Mobile Apps and Analytics – The Devil’s in the Data

I have been involved in many discussions lately about enabling employees/end-users with data. The thought is if we can get the right data in the right hands of the right people at the right time, then we’ll see interactions, efficiencies, and opportunities like we never have before. Mobile devices are going to buoy this experience as they represent an always accessible data delivery mechanism. I couldn’t agree more!  There is, however, one small catch. Much of the data that business want to use/share is not stored in the same way that data needs to be consumed.

While there are tools and platforms, such as Hadoop, that work well with unstructured data, many of the data stores that exist today store data in a relational way. For those of you who are not Database Administrators, here’s a simple example of what that means. Let’s take a customer. For any given business, the idea of a customer is someone who has bought a product from the company. If the employee needed to gather information about a customer he or she would probably want information such as number of customers per products. However, in the database there is likely no such thing as a customer. Customer is a concept that could be represented in the data by the following tables:

  • Person
  • Address
  • Order
  • Product

Each table has its associative fields such as name, date, etc that would be tied to other tables by an ID (which is usually not readable just by looking at IDs). If the employee was given access to the raw data it wouldn’t make much sense to them.  A customer is a business concept, not a way of storing data. Much of the data that exists today is stored in this format. If an employee wants to look up all the customers who ordered product X in the last 90 days, there is work that needs to be done to prep the data in a business consumable fashion.

This problem is multiplied when a business desires to tie together multiple systems and their associative data. The way a customer is stored in one system is probably not how it is stored in another. Each application has slight differences and has slightly different data fields. If you need to merge the data sets together from various applications it will take some tweaking on the data side.

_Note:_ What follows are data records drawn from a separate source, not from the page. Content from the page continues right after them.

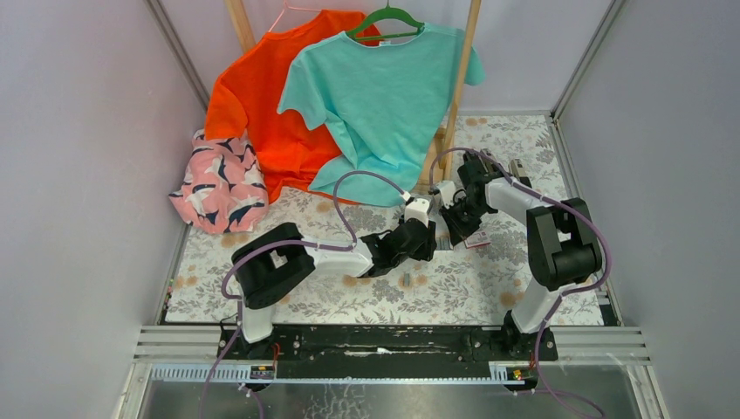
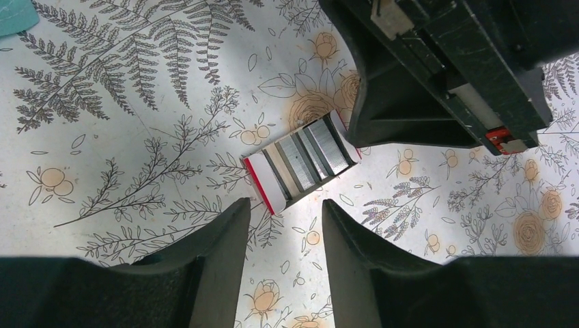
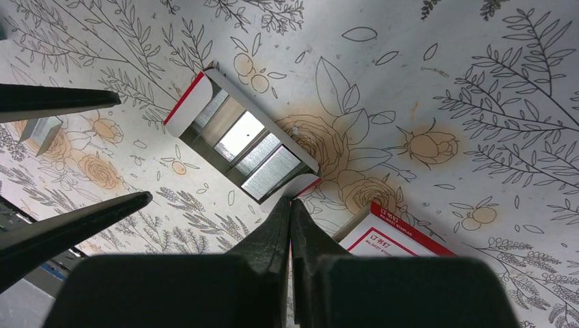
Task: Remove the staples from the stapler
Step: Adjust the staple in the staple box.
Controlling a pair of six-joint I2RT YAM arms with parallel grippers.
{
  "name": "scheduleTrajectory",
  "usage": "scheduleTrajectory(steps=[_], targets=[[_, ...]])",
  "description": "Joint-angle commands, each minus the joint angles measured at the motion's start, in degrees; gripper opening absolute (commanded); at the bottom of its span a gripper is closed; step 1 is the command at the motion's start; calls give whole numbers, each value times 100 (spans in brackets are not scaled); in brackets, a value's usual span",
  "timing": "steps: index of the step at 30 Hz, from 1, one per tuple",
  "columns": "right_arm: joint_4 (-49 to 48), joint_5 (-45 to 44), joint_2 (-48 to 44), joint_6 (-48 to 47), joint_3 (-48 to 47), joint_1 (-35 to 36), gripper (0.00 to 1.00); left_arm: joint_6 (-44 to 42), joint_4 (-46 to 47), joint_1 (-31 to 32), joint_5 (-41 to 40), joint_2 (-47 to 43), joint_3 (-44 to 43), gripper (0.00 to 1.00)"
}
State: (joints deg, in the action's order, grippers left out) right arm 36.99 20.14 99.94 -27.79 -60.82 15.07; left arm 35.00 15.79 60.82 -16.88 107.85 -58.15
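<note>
Silver-grey staples [image 2: 300,158] lay packed in rows in a small open cardboard tray [image 2: 263,183], white with a red edge, flat on the flower-printed tablecloth [image 1: 524,288] near the middle of the table. Both arms had reached in over it from opposite sides.

The left gripper [image 2: 285,205] hung just above the tray's near end with its two black fingers well apart and nothing between them (only printed cloth and the tray's flap showed in the gap). The right gripper [image 3: 290,203] had its fingers pressed together, tips down at the tray's corner flap. I could not tell from its own camera whether they touched the card or pinched any of it.

Just beside that gripper, on the side away from the tray, sat a red-and-white box [image 3: 392,236], partly hidden behind the fingers. A short loose strip [image 3: 41,130] of grey metal, which looked like more staples, lay on the cloth apart from the tray, over towards the left gripper's fingers.

At the back of the table an orange shirt [image 1: 262,105] and a teal shirt [image 1: 384,96] hung on hangers from a wooden rack, and a pink patterned cloth [image 1: 218,185] lay bunched against the left wall.
</note>
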Motion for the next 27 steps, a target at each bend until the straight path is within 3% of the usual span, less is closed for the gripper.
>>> scheduleTrajectory(steps=[1, 7, 17, 27], targets=[[35, 34, -199, 65, -202, 70, 7, -81, 106, 18, 18, 30, -90, 50], [-198, 180, -773, 158, -59, 67, 21, -44, 306, -48, 84, -72, 128, 52], [-180, 60, -494, 260, -51, 91, 45, 48, 329, -93, 99, -91, 225, 52], [-225, -32, -69, 352, -62, 146, 51, 77, 431, -130, 89, -219, 398, 52]])
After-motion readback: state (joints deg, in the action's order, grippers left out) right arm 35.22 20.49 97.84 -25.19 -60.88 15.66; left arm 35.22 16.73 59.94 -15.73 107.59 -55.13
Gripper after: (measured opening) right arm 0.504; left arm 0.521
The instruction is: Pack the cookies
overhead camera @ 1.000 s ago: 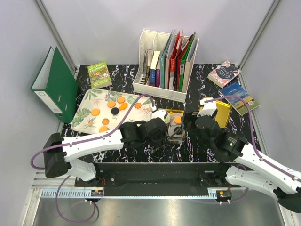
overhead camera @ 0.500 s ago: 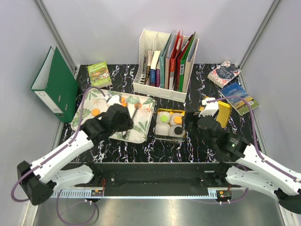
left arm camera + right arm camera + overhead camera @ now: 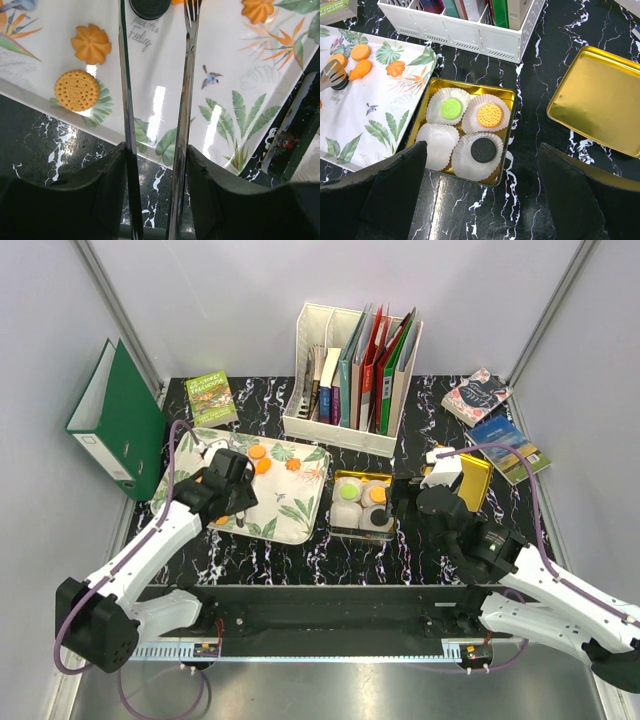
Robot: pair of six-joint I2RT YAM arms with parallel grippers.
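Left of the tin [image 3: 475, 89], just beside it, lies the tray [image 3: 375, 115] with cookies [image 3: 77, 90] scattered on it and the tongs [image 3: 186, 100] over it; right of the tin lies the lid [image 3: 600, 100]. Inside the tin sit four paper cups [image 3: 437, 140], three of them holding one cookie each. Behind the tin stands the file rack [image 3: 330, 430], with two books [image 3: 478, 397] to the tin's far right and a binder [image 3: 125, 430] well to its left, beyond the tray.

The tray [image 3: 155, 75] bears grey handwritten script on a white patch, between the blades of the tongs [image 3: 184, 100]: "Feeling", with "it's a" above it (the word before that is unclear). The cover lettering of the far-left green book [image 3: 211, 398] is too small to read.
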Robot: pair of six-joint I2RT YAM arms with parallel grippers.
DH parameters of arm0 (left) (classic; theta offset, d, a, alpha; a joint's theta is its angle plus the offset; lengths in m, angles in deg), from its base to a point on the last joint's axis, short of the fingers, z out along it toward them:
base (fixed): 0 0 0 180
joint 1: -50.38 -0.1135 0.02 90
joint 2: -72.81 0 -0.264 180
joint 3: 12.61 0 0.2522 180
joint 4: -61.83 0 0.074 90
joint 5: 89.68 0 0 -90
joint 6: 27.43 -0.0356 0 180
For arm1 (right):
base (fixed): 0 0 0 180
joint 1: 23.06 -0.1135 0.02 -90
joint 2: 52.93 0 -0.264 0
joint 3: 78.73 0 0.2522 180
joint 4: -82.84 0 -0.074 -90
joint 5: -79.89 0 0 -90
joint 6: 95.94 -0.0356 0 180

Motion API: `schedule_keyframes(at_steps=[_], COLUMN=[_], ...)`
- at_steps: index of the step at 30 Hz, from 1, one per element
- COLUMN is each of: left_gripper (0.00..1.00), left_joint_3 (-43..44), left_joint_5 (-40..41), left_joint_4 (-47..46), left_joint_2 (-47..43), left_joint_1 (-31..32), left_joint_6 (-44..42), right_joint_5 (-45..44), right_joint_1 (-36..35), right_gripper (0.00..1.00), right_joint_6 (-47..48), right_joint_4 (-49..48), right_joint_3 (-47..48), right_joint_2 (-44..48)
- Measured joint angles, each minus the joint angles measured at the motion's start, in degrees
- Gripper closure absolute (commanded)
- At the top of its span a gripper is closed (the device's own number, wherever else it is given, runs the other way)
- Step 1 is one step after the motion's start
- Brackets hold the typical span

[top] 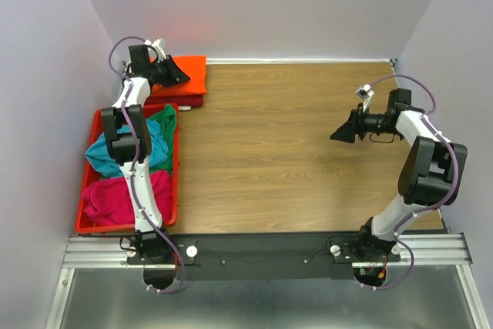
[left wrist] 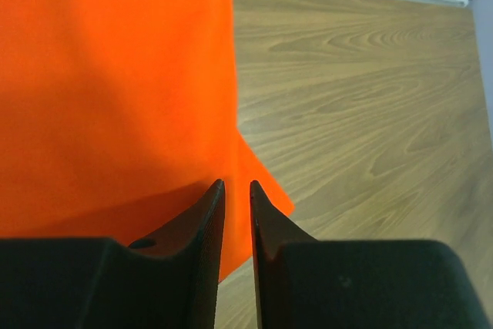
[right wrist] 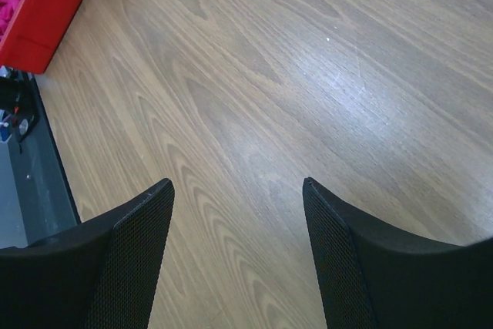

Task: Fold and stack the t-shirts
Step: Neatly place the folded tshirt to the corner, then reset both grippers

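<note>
**Left gripper** (left wrist: 236, 189): reaches to the far-left corner of the table (top: 285, 152) and sits over the orange t-shirt (top: 192, 73). The jaws are narrow, with only a thin slit between them. Orange cloth shows through the slit; whether any of it is pinched cannot be told.

**Right gripper** (right wrist: 236, 182): hangs over bare wood on the right side, pointing left. The jaws are spread wide with nothing between them.

**Orange t-shirt**: folded flat and lying on top of a dark red t-shirt (top: 189, 101), whose near edge shows beneath it. Its long axis appears to run along the back wall, though the left gripper hides its left end. In the left wrist view its right edge runs straight away from the camera, and one corner juts right beside the fingertips.

**Red crate** (top: 176, 190): stands at the table's left edge and holds three crumpled shirts: green t-shirt (top: 163, 117) farthest, teal t-shirt (top: 100, 156) in the middle, magenta t-shirt (top: 104, 198) nearest.
</note>
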Motion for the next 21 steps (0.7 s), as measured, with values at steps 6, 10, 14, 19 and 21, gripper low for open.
schedule_keyframes(at_steps=[6, 10, 14, 19, 21], left_gripper=[0.74, 0.71, 0.64, 0.48, 0.47], left_joint_3=[1.53, 1.55, 4.17, 9.66, 10.01], left_joint_5=[4.22, 5.38, 5.09, 3.85, 3.78], left_joint_4=[4.87, 5.84, 7.76, 8.98, 9.09], left_joint_2=[2.86, 3.50, 3.58, 2.32, -0.70], left_joint_1=[-0.15, -0.39, -0.48, -0.96, -1.16], left_joint_6=[-1.99, -2.51, -2.97, -4.24, -4.52], right_joint_5=[0.00, 0.00, 0.00, 0.00, -0.02], right_joint_1=[0.00, 0.00, 0.00, 0.00, 0.00], right_gripper=[0.26, 0.26, 0.26, 0.26, 0.26], right_joint_6=[0.37, 0.37, 0.39, 0.39, 0.42], right_joint_4=[0.37, 0.48, 0.50, 0.59, 0.66], right_joint_3=[0.09, 0.09, 0.11, 0.11, 0.11], right_joint_2=[-0.09, -0.09, -0.09, -0.09, -0.09])
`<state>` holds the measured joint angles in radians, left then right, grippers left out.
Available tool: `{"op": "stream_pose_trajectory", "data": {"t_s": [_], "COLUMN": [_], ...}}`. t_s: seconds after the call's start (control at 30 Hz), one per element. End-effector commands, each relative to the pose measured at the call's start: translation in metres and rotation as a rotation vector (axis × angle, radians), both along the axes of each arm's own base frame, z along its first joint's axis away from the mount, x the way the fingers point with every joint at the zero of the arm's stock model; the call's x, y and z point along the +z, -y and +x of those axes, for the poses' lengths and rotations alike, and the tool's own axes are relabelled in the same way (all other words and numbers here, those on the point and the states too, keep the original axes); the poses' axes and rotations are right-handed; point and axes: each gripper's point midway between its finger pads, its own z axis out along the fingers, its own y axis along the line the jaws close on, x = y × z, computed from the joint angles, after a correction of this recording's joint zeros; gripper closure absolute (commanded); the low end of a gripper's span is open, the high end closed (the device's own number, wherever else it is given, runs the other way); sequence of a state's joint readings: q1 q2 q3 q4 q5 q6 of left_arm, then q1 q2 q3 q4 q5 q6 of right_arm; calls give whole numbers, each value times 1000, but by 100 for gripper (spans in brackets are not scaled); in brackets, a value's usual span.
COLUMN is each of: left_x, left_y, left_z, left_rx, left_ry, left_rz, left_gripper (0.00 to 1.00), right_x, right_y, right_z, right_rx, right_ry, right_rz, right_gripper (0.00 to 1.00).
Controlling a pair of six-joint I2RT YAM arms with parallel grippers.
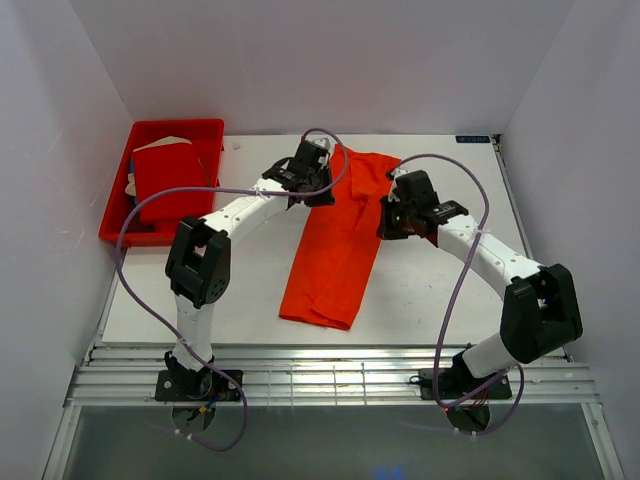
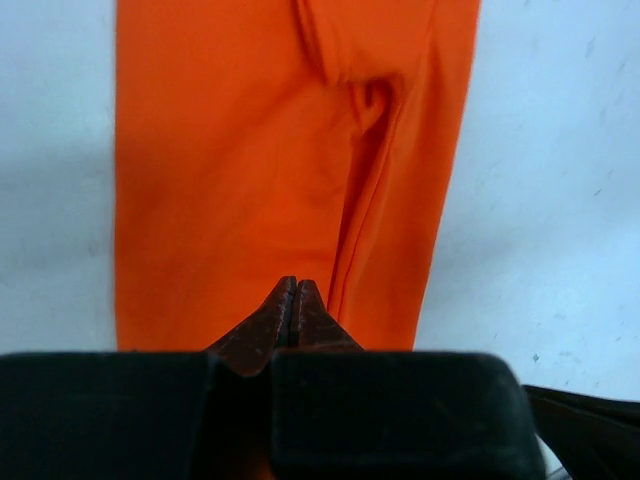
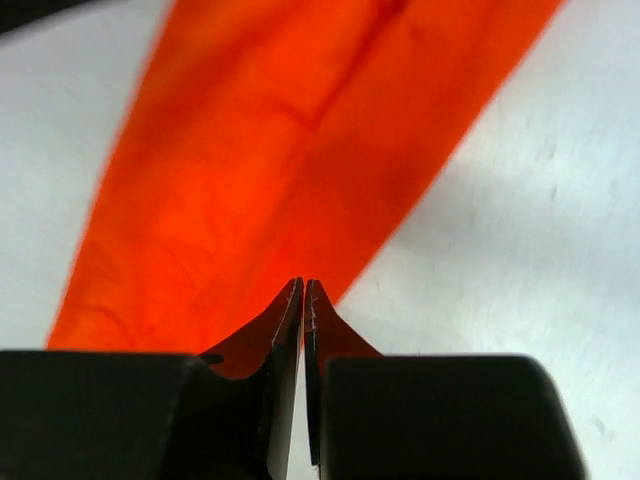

This isn’t by any means a deal breaker, but organizations need to begin to include the effort required in conversations, planning, implementation, and support. The problem isn’t that data can’t be tied back to business concepts in a consumable state, but that data transformation is time-consuming and expensive. It takes not only application knowledge, but business knowledge with the ability to merge the two (not the natural modis operandi of Application and Database Developers). This is also an on-going process that needs to be updated with each change to the database schema.

The way that data is stored in an application is why the notion of an “information Worker’ that Microsoft touted for years never panned out. Microsoft advocated the use of many of their data consuming products by this ‘information worker’ – a quasi-technical individual capable of mining and manipulating data on their own. The trouble is, even if you have a great tool, like Microsoft’s Report Builder, which allows you to drag and drop data sets into a WYSIWYG editor, you still need data in a ready-to-use business state.

What does this mean for mobile? Many of the advantages that we were going to see with the “information work” are now being used as reasoned advantages for consuming data on the phone. For example, users will be able to perform their own analytics or users will be able to build their own apps. I’m not saying this isn’t possible, just that we need to make sure we include in our dialog the amount of effort that will be required to prep the data so that is it readily consumable by an average user.  Our discussion around builing a meaningful mobile ecosystem can’t just be to say create we need to create an API and all will be copasetic. Yes, API’s will create the gateway to the data, but the data needs to be transformed into a business consumable state. Delivering a meaningful experience to the end-user will take bridging the gap between the business and structure of the data.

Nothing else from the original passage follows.